PROBLEM DESCRIPTION
Please write out exactly the lines from the one with "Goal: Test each" through the end of the data below, both ends included, and omit any pictures.

↓

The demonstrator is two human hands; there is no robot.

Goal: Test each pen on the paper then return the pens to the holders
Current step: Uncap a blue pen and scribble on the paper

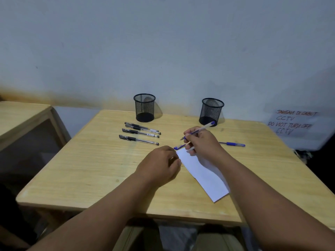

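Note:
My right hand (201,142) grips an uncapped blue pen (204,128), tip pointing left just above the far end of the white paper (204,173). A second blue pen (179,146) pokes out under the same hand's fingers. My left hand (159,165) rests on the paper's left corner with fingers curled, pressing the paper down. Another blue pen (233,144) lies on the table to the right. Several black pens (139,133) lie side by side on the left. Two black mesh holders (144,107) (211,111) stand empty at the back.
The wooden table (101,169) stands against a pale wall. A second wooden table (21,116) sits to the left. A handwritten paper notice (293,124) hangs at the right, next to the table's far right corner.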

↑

TASK SOLUTION
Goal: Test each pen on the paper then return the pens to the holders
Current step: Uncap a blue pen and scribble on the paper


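Note:
My right hand (201,142) grips an uncapped blue pen (204,128), tip pointing left just above the far end of the white paper (204,173). A second blue pen (179,146) pokes out under the same hand's fingers. My left hand (159,165) rests on the paper's left corner with fingers curled, pressing the paper down. Another blue pen (233,144) lies on the table to the right. Several black pens (139,133) lie side by side on the left. Two black mesh holders (144,107) (211,111) stand empty at the back.
The wooden table (101,169) stands against a pale wall. A second wooden table (21,116) sits to the left. A handwritten paper notice (293,124) hangs at the right, next to the table's far right corner.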

There is nothing more to add to the answer.